Our final question comes from the line of Doug Anmuth with JPMorgan.

Douglas Anmuth, Analyst

Just on AWS, as you lap optimizations and the macro-driven slowdown and you start to get the new workload deployment, how do you think about what normalized growth could look like for AWS in a better macro environment? And then secondly, helpful to get the just over $50 billion CapEx number for this year. Just curious how generative AI changes or could change your CapEx trajectory going forward.

Andrew Jassy, CEO

That's a good question. I expect that cost optimization will keep happening, but I also anticipate a shift towards new workloads and migrations, as we saw in Q2. I believe this trend will continue over time. It's up to individual interpretations regarding the percentage of revenue growth. Achieving double-digit growth on an $88 billion revenue run rate while significant cost optimization is occurring, as companies worldwide look to save money, indicates that we are gaining many new customers and workloads. I'm very optimistic about AWS's growth over the next several years. While predicting any single quarter is challenging, I am confident about the medium to long-term prospects. Regarding the potential impact of generative AI on capital expenses, a substantial portion of our AWS capital expenditures is directed towards large language models and generative AI, and we are currently experiencing strong demand in this area. Historically, AWS has required more capital to meet increased demand because we need to invest in data centers and hardware upfront, which we then monetize over time. I would welcome the challenge of needing to invest more in capital for generative AI, as it would indicate that our customers are succeeding with our services. This is our best estimate for capital expenses at present, and we will provide updates if our outlook changes.

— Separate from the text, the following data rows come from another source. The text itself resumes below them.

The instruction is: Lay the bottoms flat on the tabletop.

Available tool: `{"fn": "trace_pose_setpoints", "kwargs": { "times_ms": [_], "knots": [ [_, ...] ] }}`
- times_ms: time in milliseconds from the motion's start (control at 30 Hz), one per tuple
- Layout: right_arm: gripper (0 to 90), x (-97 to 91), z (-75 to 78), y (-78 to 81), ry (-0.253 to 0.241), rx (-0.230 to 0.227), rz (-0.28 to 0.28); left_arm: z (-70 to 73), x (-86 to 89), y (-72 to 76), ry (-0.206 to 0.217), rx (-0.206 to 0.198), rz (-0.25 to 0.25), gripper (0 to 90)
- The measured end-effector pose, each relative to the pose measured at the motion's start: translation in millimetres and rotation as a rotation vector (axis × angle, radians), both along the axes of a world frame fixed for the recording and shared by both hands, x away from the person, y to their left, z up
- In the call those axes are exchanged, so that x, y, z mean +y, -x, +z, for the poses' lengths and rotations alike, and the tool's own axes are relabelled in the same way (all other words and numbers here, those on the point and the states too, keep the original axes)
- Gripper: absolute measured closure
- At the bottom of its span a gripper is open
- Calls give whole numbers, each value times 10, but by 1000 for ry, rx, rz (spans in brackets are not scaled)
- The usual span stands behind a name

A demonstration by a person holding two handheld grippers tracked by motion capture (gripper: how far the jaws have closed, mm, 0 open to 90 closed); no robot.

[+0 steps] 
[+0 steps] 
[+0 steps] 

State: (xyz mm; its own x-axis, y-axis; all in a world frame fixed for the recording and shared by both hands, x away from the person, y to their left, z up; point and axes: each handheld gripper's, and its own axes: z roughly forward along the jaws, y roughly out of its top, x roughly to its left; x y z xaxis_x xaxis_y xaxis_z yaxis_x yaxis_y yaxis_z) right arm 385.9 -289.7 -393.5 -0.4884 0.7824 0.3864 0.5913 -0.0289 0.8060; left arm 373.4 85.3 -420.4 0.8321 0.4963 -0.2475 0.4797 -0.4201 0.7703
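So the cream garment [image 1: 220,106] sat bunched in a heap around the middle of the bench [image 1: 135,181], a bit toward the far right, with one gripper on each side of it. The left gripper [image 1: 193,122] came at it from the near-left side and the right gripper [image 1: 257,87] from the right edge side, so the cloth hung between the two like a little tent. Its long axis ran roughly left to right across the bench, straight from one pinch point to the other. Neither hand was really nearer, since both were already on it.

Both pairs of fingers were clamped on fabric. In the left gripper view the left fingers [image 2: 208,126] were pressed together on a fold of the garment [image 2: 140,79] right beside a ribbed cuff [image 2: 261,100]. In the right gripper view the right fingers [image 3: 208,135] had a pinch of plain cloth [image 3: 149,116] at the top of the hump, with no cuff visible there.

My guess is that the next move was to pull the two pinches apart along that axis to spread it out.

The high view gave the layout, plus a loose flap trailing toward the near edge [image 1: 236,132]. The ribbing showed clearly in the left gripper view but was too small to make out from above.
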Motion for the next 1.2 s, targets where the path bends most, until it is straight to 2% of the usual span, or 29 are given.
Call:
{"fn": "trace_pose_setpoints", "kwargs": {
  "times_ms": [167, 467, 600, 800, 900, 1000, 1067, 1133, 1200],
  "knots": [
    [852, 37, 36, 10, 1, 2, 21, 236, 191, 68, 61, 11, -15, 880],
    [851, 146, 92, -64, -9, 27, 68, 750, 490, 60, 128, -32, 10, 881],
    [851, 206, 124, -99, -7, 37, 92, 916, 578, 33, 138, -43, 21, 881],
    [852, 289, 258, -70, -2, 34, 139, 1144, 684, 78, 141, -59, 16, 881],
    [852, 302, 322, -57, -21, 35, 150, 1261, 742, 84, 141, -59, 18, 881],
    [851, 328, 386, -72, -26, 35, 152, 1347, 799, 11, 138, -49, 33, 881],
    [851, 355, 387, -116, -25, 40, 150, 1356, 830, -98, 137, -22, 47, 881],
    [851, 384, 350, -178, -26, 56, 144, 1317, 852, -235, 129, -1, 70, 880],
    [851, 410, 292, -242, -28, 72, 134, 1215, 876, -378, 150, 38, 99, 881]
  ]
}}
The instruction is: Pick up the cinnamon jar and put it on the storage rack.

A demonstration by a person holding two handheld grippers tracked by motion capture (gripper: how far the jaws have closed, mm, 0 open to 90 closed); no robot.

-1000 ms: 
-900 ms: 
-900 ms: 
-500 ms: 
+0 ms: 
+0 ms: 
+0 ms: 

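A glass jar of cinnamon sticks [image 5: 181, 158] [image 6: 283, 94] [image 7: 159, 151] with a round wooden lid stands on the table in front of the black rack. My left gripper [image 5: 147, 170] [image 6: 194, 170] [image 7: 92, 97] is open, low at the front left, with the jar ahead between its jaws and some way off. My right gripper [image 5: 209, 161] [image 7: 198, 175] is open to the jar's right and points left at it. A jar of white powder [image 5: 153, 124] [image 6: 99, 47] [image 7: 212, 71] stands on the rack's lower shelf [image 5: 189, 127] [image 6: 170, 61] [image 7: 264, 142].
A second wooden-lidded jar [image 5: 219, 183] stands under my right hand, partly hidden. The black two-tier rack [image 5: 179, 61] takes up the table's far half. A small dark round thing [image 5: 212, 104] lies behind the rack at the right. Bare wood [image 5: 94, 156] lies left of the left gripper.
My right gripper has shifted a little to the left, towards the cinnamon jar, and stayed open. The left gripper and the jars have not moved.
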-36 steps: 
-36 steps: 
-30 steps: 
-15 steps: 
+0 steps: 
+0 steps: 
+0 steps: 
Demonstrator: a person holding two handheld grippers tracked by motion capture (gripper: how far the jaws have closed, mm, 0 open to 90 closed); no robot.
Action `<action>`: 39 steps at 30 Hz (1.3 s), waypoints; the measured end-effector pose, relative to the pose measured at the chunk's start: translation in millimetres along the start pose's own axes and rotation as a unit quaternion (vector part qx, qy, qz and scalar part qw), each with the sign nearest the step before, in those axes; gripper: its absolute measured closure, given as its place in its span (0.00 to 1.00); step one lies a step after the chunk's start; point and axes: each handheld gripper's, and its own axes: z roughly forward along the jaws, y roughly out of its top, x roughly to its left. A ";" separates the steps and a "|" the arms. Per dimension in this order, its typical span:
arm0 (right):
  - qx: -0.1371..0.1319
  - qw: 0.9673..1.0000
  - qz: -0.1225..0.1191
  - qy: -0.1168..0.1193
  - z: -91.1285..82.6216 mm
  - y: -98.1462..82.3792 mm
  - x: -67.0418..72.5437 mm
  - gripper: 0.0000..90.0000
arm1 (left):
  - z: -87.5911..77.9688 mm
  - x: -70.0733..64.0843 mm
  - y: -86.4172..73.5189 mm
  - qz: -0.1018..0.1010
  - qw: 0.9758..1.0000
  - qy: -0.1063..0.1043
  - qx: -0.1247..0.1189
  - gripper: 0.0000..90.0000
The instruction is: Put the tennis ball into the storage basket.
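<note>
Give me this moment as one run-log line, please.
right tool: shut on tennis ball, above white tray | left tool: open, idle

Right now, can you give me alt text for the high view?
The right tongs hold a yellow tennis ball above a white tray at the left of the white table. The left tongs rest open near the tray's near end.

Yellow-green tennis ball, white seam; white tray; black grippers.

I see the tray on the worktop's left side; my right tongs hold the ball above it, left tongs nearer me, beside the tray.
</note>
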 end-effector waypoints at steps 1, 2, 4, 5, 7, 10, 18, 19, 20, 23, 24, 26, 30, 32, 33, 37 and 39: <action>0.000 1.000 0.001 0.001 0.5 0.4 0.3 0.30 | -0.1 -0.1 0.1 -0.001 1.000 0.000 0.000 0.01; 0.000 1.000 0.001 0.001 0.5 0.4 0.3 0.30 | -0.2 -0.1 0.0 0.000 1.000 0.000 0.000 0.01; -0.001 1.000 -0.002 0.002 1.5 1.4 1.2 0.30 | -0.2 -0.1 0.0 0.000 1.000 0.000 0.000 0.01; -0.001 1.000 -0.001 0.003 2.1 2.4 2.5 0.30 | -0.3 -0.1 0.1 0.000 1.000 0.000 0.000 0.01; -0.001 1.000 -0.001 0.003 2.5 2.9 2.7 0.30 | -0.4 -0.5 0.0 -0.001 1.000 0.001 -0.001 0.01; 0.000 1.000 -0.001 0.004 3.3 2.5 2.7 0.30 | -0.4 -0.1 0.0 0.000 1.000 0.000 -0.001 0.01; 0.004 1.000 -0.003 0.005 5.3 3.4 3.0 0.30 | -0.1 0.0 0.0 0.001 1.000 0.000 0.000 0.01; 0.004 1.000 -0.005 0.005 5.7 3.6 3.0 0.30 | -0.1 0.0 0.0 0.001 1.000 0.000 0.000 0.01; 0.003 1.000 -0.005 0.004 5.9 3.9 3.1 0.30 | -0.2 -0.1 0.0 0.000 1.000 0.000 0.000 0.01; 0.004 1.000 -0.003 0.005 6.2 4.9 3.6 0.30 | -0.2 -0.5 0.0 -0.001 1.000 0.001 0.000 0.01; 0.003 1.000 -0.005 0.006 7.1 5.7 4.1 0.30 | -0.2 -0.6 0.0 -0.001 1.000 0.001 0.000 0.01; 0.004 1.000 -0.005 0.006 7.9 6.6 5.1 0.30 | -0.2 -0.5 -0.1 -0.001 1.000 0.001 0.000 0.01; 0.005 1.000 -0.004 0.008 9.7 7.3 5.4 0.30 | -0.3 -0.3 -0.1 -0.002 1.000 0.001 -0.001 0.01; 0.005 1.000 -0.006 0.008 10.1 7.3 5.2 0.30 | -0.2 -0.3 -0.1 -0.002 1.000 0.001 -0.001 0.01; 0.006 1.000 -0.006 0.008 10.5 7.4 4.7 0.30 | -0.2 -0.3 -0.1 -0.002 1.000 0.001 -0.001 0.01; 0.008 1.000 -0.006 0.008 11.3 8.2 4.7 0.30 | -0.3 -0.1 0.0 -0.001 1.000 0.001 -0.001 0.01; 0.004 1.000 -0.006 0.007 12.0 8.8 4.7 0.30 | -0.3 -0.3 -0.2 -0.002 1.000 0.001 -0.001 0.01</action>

Dave Fildes, Vice President of Investor Relations

Thank you for joining us on the call today and for your questions. A replay will be available on our Investor Relations website for at least 3 months. We appreciate your interest in Amazon and look forward to speaking with you again next quarter.

Operator, Operator

Ladies and gentlemen, that does conclude today's teleconference. You may disconnect your lines at this time. Thank you for your participation.